=== PROVIDED MATERIAL ===
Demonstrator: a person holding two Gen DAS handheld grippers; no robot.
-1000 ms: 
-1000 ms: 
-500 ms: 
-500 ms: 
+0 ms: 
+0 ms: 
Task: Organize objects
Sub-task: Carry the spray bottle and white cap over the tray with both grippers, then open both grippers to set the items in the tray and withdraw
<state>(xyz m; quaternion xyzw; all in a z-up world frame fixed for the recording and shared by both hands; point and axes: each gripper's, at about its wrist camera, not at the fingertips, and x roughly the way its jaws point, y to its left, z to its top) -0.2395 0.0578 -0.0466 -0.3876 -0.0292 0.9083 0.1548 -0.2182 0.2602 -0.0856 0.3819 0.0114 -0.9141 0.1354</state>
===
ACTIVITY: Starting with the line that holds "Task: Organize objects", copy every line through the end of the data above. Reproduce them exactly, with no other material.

OUTPUT OF THE EXERCISE:
Task: Organize objects
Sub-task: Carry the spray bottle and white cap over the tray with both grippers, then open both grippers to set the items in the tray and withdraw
<state>(xyz m; quaternion xyzw; all in a z-up world frame fixed for the recording and shared by both hands; point and axes: each gripper's, at about its wrist camera, not at the fingertips, and x roughly the way its jaws point, y to its left, z to its top) -0.2395 0.0578 -0.0466 -0.3876 -0.0292 0.9083 0.1548 -0.2182 0.2602 -0.0856 0.3819 0.0114 -0.9141 0.1354</state>

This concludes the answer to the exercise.